In 1958, he and Robinson met in a rematch on March 25 and Robinson barely regained the title with a controversial 15-round split decision. The judges scored 71 to 64,5 and 72 to 64 Robinson while the referee scores 66 to 69 Basilio. Although Basilio's left eye was totally swollen shut from the 6th round on, many of the ringside press thought Basilio won the fight.

From that moment, and until his retirement in 1961, he fought only sporadically, but three of his last fights were attempts to recover the world middleweight title, losing twice to Gene Fullmer: by a TKO in 14 at San Francisco and by a TKO in 12 in Fullmer's home state of Utah (in Salt Lake City), and also later, when he lost a 10-round decision to defending world champion Paul Pender.

In between those fights, he was able to beat Art Aragon, by knockout in eight and former world welterweight champion Don Jordan by decision in ten. His fight with Pender for the title was also his last fight as a professional boxer.

===Senate Testimony===
In 1960, Basilio testified before the United States Senate Subcommittee on Antitrust and the Monopoly during its investigation of the International Boxing Club of New York and the influence of organized crime on boxing. Basilio told the Subcommittee about Frankie Carbo and Frank "Blinky" Palmero and Carbo's aide, Gabriel Genovese, a cousin of Mafia Don Vito Genovese who was convicted in 1959 of being an unlicensed boxing manager. He called for a house cleaning of professional boxing. His testimony revealed that his former managers had to pay off organized crime for his title shots and that he essentially had a behind the scenes manager in Genovese.
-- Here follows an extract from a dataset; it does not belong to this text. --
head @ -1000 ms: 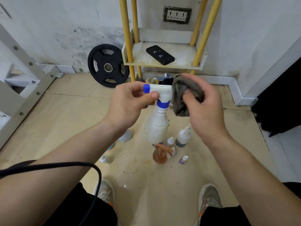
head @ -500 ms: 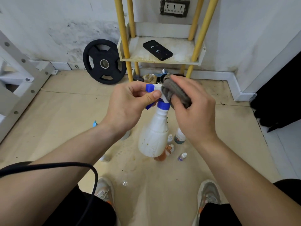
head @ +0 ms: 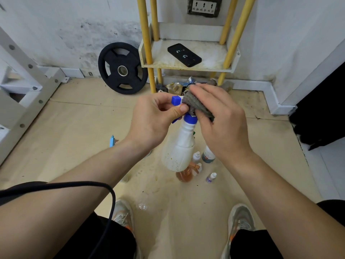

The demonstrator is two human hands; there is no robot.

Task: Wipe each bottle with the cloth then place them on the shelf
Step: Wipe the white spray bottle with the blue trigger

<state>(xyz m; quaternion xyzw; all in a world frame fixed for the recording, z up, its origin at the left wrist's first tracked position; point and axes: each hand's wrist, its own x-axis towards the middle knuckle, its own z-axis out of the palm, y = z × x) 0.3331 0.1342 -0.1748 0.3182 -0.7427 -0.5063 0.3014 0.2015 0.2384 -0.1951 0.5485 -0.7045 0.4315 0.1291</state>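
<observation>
The white spray bottle (head: 179, 146) hangs in the air in front of the person, above the floor (head: 74, 137), its base tilted a little to the left. The left hand (head: 155, 118) pinches its spray head between curled fingers and thumb, just behind the blue nozzle. The right hand (head: 222, 124) curls over a bunched grey cloth (head: 197, 105) and presses it against the back of the spray head, just above the blue collar. The bottle's plastic is opaque, so what is inside it cannot be told; its lower part is speckled with yellowish spots. On the floor below, partly behind the bottle's base, stands an orange bottle (head: 184, 175), see-through, with orange liquid in it. A white dropper bottle (head: 196, 156) and a labelled bottle (head: 208, 156) stand close beside it, and a tiny bottle (head: 211, 177) with a purple label stands a little to the right; their contents cannot be made out. Beyond the hands, against the wall, is the shelf (head: 214, 55) with yellow posts; its stained white board carries only a black phone (head: 184, 55), lying flat. A heap of small odds and ends lies on the floor under it. A black weight plate (head: 122, 71) leans against the wall to the left of the shelf.
</observation>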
Evidence submitted to the subcommittee showed that Basilio's on-the-record managers, John DeJohn and Joseph Netro, paid Carbo frontman Gabriel Genovese $39,334.41 and approximately $25,000, respectively, during the time Basilio fought for and defended his welterweight and middleweight titles.

===Record===

Carmen Basilio retired with a ring record of 56 wins, 16 losses and 7 draws, with 27 wins by knockout.

==Post-boxing life==
After his retirement, Basilio worked for a time at the Genesee Brewery in Rochester, NY. Later Carmen, a high-school dropout, taught physical education at Le Moyne College in Syracuse for over 20 years. Basilio, who was also a member of the United States Marine Corps at one point in his life, was able to enjoy his retirement. Carmen was associated with a sausage company, frequently confused with a separate sausage company run by his brother Paul, for which he was a salesman.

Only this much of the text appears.